How to deal with Mailbait floods

Created by Yves Lacombe, Modified on Tue, 22 Mar 2022 at 04:32 PM by Yves Lacombe

What is Mailbait?

Mailbait is when a malicious actor decides to sign up your CEO or one of the higher ups to a bot service that basically signs the person up to a large number (ie: gazillion) of legitimate mailing lists, newsletters and other automated email services.  These services exist and they are designed to flood someone's mailbox with tons of useless email.  Example:

Normally - people who use Mailbait services, it's mainly to test a mail servers ability to handle load and is often used by IT researchers.

Although it's not meant to be used maliciously - it's often the case.  

How do you know $user is affected by mailbait?

They start receiving thousands of subscription confirmation requests from various web forums, newsletter services, and just about every language known to man.

Why isn't proofpoint stopping them?

Because these are otherwise legit emails.  There's not malicious, they're not bulk because it's only a single email coming from a given source.  There's just lots of them coming in, in a very short time span.

What can you do about it?

The only thing we would recommend would be to create a temporary trust list based on the last 30 days of legit senders the person had in the proofpoint message log and then block anything else that is coming in that isn't on this trusted list.

Note that a mailbait attack only lasts a few days.  So when the bot finally finishes looping through all it's known reservoir of newsletters and web forms to subscribe your user to, the volume should abate.
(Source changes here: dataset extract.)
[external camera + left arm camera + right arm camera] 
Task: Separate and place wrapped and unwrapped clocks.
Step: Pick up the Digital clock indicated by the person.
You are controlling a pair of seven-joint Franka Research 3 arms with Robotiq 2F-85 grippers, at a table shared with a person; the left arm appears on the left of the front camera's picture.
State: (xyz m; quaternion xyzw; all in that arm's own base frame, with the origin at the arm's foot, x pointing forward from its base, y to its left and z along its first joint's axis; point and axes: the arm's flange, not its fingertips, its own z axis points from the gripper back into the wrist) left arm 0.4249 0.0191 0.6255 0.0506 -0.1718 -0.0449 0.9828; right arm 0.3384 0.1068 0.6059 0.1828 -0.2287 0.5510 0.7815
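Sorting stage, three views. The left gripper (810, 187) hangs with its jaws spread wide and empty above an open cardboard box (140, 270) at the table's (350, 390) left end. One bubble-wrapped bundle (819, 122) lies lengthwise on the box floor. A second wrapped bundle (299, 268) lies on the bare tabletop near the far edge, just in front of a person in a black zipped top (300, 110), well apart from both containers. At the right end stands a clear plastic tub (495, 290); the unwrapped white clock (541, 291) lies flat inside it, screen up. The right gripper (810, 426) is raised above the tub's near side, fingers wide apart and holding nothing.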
How do I make that trust rule?

First, go into the proofpoint message log and locate the day the mailbait started.  You want to get all the CLEARED emails that were delivered prior to that day.

So lets say in my case, my personnal address is - and the mailbait started on March 22nd 2022.  I want all the good mail that came in from March 21st and prior.

Don't forget to put our designated victim in the to field.

Once you have the result, click on the export button.

You'll get a CSV file ...

Open the CSV file with excel, and then do a data filter on the first line

Start by removing duplicates based on the "from" column and then  you probably want to filter out anything with the word "bounce", "no-reply", "noreply"

By just removing dupes and "noreply"/"bounce" entries, you should go from several thousand senders to a few hundred.

Copy paste the FROM column to a text editor like notepad

In my case, I went from a starting 2000 entries down to 96 just with the dupe removals and the omission of obvious newsletters.  I could chop it down some more since there are some obvious newsletters present I could trim down ... 

After trimming, I've only got around 40 recipients I want to receiving mail from (example).  in the same text editor, I add a comma to each entry except the last one.

After wards, go to proofpoint and create a new inbound rule:

So basically -- block everything coming for this user EXCEPT those that are in the listed addresses in the rule.

This should tie over your end users for the day or so the mailbait flood runs.